NVSHMEM and DeepEP¶

GPU-to-GPU communication primitives for MoE at scale. Both designed assuming NVLink-class fabrics; both perform poorly or refuse to run on workstation Blackwell.

NVSHMEM¶

NVIDIA's implementation of the OpenSHMEM standard for GPUs: one-sided GPU memory operations (put, get, atomic) across a partitioned global address space (PGAS).

GitHub: not public; ships with HPC SDK. License: NVIDIA proprietary.

What it does¶

A typical NVSHMEM call:

nvshmem_putmem(dst_ptr_on_peer, src_ptr_local, size, peer_pe);
nvshmem_signal_op(flag_ptr_on_peer, value, op, peer_pe);
nvshmem_signal_wait_until(flag_ptr_local, op, value);

This:

Initiates an asynchronous one-sided write from local GPU memory to peer GPU memory
Signals a flag on the peer (a remote atomic update)
Waits for the local flag to be signaled (busy-poll on the atomic)

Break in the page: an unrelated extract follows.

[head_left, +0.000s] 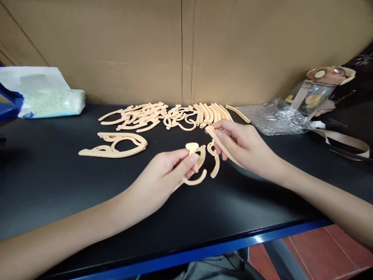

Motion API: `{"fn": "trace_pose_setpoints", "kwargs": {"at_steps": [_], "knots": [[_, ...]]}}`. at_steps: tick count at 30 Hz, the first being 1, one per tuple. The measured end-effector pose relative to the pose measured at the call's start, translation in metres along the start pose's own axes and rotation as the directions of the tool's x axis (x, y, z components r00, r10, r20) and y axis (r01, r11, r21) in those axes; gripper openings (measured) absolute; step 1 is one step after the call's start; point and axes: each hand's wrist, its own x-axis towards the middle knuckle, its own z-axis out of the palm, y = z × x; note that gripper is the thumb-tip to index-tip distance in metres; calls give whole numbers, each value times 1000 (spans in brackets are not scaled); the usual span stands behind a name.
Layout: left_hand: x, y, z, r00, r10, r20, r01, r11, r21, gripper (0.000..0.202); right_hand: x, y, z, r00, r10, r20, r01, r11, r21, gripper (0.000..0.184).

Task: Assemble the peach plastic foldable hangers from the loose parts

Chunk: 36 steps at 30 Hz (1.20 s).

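From where I stand, the left hand (pixel 171 167) pinches a hook (pixel 196 182) between thumb and fingers, its flat end up. The right hand (pixel 241 140) grips a strip (pixel 220 146) near its upper end; the two pieces are apart, above the black table (pixel 96 198). A loose curved piece (pixel 215 168) lies just beneath. A folded hanger (pixel 116 154) rests to the left; behind are a jumbled pile (pixel 142 116) and a row of strips (pixel 214 112).
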Motion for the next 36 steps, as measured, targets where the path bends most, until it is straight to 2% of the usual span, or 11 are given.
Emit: {"fn": "trace_pose_setpoints", "kwargs": {"at_steps": [3, 6, 8, 10, 14, 19, 22, 24, 28, 33, 36], "knots": [[5, 2, -4, 998, -58, -20, 56, 994, -89, 42, 5, 5, -4, 987, 161, -13, -142, 907, 397, 29], [6, 5, -7, 998, -69, -5, 67, 989, -130, 42, 6, 6, -3, 958, 287, 20, -242, 769, 592, 28], [4, 6, -9, 999, -33, 29, 38, 981, -191, 41, 6, 5, -2, 945, 323, 55, -275, 690, 670, 17], [2, 6, -10, 996, -2, 86, 26, 960, -280, 41, 4, 4, -1, 949, 309, 69, -266, 659, 703, 9], [1, 3, -11, 986, -50, 157, 108, 917, -384, 41, 2, 6, 2, 969, 247, 14, -193, 719, 667, 8], [3, 3, -12, 971, -165, 173, 219, 902, -372, 42, -1, 6, 3, 990, 137, 14, -124, 847, 517, 9], [3, 5, -10, 962, -184, 200, 249, 892, -377, 42, -4, 4, 3, 999, -47, -8, 47, 945, 325, 11], [4, 7, -9, 957, -175, 229, 256, 882, -396, 42, -7, 2, 2, 982, -188, -34, 191, 959, 208, 15], [4, 7, -8, 943, -151, 297, 263, 884, -386, 43, -11, -1, 5, 895, -445, 32, 445, 895, 9, 40], [1, 5, -7, 910, -131, 394, 264, 916, -302, 45, -13, -7, 7, 776, -620, 112, 606, 685, -405, 25], [1, 6, -7, 904, -155, 399, 284, 914, -289, 47, -14, -7, 4, 744, -658, 115, 613, 604, -510, 18]]}}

Critically: the operation is fire-and-forget from the issuing GPU's perspective — the issuer continues immediately. Synchronization is via the signal/wait pair.

Why MoE all-to-all uses it¶

In a MoE layer with expert parallelism (EP), each token must be routed to its assigned experts on (potentially) other GPUs. The dispatch is an all-to-all:

For each rank r:
    For each peer p:
        Send (tokens-routed-to-p) to peer p

The naive implementation is a stream of NCCL send/recv calls, but those are two-sided (both sender and receiver issue ops). NVSHMEM's one-sided model is more efficient: the sender issues all writes, the receiver just polls the completion flags. This halves the communication overhead in steady-state.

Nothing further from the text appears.